Smart BloodPosted: March 2, 2012
I fear that the smartest part of my body these days is my blood. Increasingly it seems as if my blood knows more about me than I know about me. Some days I can’t even remember how old I am (and fortunately this is one of them) but my blood knows whether or not I have cancer.
The number of things they can test your blood for is in the bazillions. I thought for sure (as some of you may recall) that I’d had a heart attack last summer. It felt like a heart attack — not that I’d ever had one before, but if I had to guess what one felt like, I’d say that I was in the ballpark in terms of chest pain.
But they took a blood sample, and the entire emergency medical system huddled around my blood test result like it was a crystal ball. And what did my blood have to say about the situation? It proclaimed, “Nope, no heart attack.”
Some days my brain doesn’t know if I want chicken or steak for dinner, but my blood knows whether or not I have coronary artery disease. That’s just unbelievable to me. How could my blood still be operating at a Mensa level of smartness when my brain NEVER performed at that level? Minimally at least, why can’t the rest of me hang onto its prime like my blood is doing?

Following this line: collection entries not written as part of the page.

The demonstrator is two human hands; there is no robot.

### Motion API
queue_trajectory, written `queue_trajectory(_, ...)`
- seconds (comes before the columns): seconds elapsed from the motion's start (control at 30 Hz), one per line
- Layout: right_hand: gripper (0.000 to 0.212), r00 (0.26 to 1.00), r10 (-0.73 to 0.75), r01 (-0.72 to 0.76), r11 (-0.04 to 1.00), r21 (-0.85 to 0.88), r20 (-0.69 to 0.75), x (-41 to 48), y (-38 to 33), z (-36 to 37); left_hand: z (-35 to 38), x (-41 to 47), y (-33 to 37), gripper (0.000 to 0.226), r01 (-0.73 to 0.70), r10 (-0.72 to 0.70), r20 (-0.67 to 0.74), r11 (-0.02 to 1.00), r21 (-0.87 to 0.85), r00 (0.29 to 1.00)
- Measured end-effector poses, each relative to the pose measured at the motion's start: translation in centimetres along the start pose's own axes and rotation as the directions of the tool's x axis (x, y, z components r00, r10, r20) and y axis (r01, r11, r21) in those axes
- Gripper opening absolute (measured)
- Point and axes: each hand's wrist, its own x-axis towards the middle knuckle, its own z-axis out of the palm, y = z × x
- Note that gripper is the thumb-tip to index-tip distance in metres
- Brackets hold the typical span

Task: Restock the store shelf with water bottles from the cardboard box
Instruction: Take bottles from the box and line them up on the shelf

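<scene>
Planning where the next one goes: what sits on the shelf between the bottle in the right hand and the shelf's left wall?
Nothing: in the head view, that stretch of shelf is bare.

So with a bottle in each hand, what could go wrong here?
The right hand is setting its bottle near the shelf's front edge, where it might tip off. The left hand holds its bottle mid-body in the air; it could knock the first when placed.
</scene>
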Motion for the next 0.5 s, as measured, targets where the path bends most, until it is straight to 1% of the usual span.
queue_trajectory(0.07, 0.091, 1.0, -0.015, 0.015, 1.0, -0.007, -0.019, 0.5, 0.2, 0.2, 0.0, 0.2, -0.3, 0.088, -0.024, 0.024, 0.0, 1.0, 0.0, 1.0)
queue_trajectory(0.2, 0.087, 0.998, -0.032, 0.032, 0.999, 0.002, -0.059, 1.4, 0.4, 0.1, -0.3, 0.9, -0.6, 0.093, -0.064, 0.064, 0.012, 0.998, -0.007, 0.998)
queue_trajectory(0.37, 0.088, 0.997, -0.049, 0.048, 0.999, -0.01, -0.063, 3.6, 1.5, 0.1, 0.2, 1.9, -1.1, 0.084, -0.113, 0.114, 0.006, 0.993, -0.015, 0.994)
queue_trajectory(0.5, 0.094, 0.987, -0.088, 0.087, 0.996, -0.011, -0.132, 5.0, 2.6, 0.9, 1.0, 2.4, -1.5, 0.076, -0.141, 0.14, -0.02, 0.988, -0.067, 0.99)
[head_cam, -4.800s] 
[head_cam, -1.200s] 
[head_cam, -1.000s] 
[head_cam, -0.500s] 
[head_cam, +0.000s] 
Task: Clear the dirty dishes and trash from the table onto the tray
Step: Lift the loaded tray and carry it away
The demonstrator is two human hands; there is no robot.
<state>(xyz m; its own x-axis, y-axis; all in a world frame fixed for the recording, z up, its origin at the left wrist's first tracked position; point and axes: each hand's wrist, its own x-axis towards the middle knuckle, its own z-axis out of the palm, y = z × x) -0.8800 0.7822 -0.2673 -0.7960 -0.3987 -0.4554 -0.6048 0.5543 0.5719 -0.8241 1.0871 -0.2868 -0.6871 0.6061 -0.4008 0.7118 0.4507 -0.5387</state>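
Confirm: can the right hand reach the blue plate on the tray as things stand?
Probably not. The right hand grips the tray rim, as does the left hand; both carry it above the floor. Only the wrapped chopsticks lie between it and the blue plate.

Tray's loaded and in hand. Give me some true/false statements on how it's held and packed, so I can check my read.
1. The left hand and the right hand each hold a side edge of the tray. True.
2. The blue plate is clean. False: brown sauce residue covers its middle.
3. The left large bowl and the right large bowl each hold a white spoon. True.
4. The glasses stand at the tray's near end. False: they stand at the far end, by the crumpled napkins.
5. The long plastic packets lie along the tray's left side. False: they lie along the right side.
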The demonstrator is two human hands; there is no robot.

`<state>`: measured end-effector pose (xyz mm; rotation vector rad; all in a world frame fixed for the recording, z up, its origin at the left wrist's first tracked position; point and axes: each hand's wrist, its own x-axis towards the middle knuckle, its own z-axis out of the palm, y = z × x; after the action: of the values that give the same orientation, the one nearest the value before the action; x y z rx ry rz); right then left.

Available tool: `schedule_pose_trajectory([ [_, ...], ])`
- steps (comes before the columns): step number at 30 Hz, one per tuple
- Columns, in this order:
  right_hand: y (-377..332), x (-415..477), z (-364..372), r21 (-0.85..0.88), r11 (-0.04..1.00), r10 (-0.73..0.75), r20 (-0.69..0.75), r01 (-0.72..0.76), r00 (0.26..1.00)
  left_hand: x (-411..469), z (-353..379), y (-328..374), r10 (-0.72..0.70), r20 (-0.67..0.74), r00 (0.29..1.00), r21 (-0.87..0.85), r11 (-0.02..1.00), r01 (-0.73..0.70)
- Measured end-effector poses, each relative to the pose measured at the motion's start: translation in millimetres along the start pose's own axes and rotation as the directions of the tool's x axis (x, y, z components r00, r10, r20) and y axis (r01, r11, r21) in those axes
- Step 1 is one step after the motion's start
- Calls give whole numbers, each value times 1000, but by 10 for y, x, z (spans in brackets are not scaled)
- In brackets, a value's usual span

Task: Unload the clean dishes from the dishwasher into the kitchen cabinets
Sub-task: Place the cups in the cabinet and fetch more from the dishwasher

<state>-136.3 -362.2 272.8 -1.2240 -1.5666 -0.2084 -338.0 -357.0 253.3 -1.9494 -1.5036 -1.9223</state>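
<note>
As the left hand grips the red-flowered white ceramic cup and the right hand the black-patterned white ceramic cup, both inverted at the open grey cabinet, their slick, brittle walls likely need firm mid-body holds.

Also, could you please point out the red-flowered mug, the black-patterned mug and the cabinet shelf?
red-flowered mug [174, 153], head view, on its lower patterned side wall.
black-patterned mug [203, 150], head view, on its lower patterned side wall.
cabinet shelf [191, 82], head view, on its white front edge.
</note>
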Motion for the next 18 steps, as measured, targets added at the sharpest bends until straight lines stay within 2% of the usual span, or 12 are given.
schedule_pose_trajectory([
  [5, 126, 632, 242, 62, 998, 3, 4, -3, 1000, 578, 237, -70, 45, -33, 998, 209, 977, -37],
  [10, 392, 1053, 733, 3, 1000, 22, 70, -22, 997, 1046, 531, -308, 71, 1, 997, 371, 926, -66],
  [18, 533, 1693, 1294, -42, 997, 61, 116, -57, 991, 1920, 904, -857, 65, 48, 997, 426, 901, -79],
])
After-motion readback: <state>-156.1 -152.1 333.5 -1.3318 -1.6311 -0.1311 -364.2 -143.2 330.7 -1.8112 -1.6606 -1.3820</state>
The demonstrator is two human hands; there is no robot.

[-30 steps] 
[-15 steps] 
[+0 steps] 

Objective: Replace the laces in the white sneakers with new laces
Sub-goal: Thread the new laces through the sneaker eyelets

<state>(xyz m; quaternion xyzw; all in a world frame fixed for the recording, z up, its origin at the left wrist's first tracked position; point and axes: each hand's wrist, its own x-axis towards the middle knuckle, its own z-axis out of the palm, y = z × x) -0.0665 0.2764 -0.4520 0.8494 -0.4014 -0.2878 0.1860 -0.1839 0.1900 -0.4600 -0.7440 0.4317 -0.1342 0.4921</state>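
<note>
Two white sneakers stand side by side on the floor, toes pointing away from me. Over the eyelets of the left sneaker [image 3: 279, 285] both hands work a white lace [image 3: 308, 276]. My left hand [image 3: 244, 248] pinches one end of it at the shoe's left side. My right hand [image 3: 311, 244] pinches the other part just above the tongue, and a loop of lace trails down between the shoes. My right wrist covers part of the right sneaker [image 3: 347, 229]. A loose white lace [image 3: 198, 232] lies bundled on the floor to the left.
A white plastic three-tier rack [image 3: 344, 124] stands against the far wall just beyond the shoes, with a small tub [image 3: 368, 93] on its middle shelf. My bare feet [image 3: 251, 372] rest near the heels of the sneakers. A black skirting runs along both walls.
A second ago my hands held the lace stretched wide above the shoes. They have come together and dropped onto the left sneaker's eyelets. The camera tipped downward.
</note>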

Even my muscles seem to be performing at a higher level than my brain upon occasion. I had to drive a manual transmission car recently and it had been thirty years probably since I’d driven one. Presto! Muscle memory kicked in and I drove it like a champ. But then I forgot where I put the keys when I arrived home. Muscle memory trumped brain memory.

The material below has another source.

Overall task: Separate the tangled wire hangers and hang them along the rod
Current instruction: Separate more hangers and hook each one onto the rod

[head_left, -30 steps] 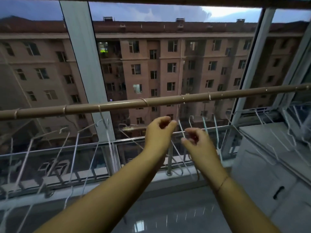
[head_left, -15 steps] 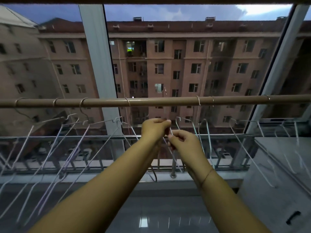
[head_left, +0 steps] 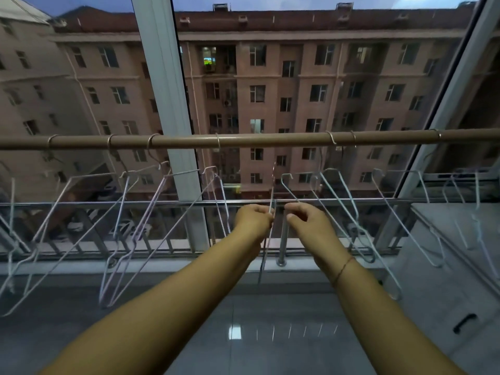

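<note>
At frame centre, below the rod (head_left: 270, 139), the left hand (head_left: 253, 220) pinches an upright hanger (head_left: 272, 185) while the right hand (head_left: 308, 224), just beside, pinches a second hanger (head_left: 290, 192).

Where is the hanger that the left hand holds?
Head view, centre: the hanger, pinched by the left hand, points its hook up below the rod, not on it, just left of the right hand.
</note>
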Available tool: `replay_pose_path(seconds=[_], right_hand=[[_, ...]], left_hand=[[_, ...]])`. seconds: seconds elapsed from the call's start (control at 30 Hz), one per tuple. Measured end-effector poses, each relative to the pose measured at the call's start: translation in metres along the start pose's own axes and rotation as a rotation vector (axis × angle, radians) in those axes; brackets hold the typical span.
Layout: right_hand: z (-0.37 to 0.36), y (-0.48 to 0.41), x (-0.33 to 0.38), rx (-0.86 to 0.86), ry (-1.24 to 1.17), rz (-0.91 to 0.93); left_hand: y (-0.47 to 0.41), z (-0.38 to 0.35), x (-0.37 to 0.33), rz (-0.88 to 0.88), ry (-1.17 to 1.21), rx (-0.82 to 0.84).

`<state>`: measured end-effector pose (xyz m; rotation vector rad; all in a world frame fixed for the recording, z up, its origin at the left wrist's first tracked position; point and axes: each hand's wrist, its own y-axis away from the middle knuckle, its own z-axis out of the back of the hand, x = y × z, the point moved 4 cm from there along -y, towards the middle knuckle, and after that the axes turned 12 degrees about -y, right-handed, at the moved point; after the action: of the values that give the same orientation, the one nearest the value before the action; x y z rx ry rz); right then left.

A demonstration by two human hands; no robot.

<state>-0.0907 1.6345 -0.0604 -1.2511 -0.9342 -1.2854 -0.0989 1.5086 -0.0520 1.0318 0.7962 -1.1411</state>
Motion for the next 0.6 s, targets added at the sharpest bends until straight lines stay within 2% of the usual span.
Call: replay_pose_path(seconds=[0.13, 0.33, 0.5, 0.53, 0.6], right_hand=[[0.000, 0.003, -0.006, 0.080, 0.223, 0.078], [0.006, 0.010, -0.007, 0.177, 0.503, 0.103], [0.018, 0.030, 0.002, 0.229, 0.568, 0.053], [0.021, 0.034, 0.004, 0.235, 0.548, 0.039], [0.025, 0.044, 0.010, 0.259, 0.355, -0.049]], left_hand=[[0.007, 0.002, 0.021, -0.002, -0.039, 0.030], [0.010, 0.007, 0.037, -0.063, -0.161, 0.077], [0.010, 0.006, 0.040, -0.098, -0.132, 0.078], [0.010, 0.005, 0.040, -0.098, -0.123, 0.079], [0.011, 0.002, 0.040, -0.098, -0.109, 0.083]])
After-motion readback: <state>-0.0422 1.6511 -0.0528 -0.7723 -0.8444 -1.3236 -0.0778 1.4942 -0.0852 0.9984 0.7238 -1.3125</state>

But nothing trumps the blood, it seems. Your blood can know dire facts about you while the rest of your body is totally oblivious to the situation.

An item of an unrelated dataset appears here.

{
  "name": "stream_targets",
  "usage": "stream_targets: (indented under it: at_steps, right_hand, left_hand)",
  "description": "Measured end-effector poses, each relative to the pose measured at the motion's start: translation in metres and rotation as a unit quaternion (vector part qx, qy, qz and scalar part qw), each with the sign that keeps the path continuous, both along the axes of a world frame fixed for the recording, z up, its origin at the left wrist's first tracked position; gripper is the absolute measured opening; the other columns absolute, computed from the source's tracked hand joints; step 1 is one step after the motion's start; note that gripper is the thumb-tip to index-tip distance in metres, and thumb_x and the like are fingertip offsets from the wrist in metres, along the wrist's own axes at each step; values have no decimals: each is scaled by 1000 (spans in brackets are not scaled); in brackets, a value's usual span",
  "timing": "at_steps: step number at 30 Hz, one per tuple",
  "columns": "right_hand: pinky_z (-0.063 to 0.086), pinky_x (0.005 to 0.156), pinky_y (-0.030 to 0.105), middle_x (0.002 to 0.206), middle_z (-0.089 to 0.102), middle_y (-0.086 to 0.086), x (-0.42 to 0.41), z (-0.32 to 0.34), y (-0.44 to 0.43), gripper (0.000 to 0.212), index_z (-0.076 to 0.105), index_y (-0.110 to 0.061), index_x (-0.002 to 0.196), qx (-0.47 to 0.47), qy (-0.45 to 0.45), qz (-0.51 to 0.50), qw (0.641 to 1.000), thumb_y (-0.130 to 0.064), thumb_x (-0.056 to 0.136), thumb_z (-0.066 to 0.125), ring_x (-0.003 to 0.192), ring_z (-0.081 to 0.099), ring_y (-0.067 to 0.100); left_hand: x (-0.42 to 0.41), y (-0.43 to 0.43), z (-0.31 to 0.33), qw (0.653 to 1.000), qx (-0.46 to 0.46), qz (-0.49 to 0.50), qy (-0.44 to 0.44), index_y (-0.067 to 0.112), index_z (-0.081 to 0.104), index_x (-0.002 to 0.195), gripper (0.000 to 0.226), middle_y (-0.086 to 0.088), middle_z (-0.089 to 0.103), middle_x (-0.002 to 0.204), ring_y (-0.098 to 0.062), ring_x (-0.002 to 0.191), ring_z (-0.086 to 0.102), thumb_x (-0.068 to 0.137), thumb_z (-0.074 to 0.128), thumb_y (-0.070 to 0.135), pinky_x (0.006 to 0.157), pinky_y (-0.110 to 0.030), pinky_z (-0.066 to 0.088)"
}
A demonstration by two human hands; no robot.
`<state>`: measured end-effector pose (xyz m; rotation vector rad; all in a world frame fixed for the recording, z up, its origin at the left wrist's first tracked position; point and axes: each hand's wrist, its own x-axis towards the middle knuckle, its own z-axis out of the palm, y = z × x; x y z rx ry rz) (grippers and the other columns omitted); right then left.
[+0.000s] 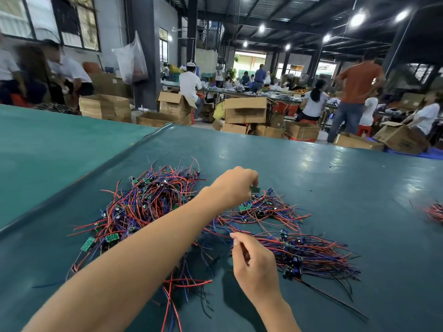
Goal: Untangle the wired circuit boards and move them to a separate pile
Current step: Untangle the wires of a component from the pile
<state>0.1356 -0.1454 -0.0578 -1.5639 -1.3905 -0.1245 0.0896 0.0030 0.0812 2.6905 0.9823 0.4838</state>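
Two hands, four heaps of wired boards. Nearest, right of the big tangle (148,204): right hand (256,267) pinching wires (254,234) beside the combed heap (316,255). Further back, left hand (236,185) pinching one green board (256,189) over the small heap (263,209), with the forearm hiding part of the tangle's right side. Far right of the tangle: fourth heap (436,212) on the green table (335,168). Behind: cardboard boxes (245,109).

Left hand (236,185) extended forward, right hand (256,264) nearer, both pinching.
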Motion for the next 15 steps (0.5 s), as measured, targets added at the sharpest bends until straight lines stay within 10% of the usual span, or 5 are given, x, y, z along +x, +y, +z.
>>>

For example, you’d think you’d have a hint somewhere in some part of your body if you had dangerously high levels of bad cholesterol – even a wispy suspicion lurking in the deep tissue of your brain that occasionally whispered, “High cholesterol perhaps?”
But no, people are usually shocked to find out they have high cholesterol. And here their blood knew it the whole time but just didn’t tell them! Whatever your blood knows, it tends to keep to itself apparently.
I guess the consolation here is that not only is your blood smart – it also isn’t prone to mood swings. It’s pretty much on the path of righteousness and tells the truth as well as it can see it.
This is far different than how the rest of me operates. In the morning my brain tells me I’m a happy-go-lucky generous gal but sometimes by 3 in the afternoon it tells me I’m a cynical, suspicious bitch. What if my blood was that fickle? Hey lady, you’re as fit as a fiddle! NO YOU’RE NOT! YOU’VE GOT DIABETES!
Really, though, you can only appreciate how darned smart your blood is when you’re halfway2dead and you’re aware of how incrementally unsmart the rest of you is becoming. Did I or didn’t I lock the front door before I left the house? Hmmm, I don’t really know and I’m now 30 miles from home.
But young people don’t really understand the significance yet of having incredibly smart blood that maintains its smartness throughout the aging process. When I told my sons my revelation about just how darned smart your blood is, they looked at me like I was two wingflaps away from Planet Trixie.
But hey, I’ll take my smartness wherever I can find it these days. I just wish there was some way, however, that I could put my brain on bypass and hook it up directly to my blood. Then for once I really would be the smartest person in the room.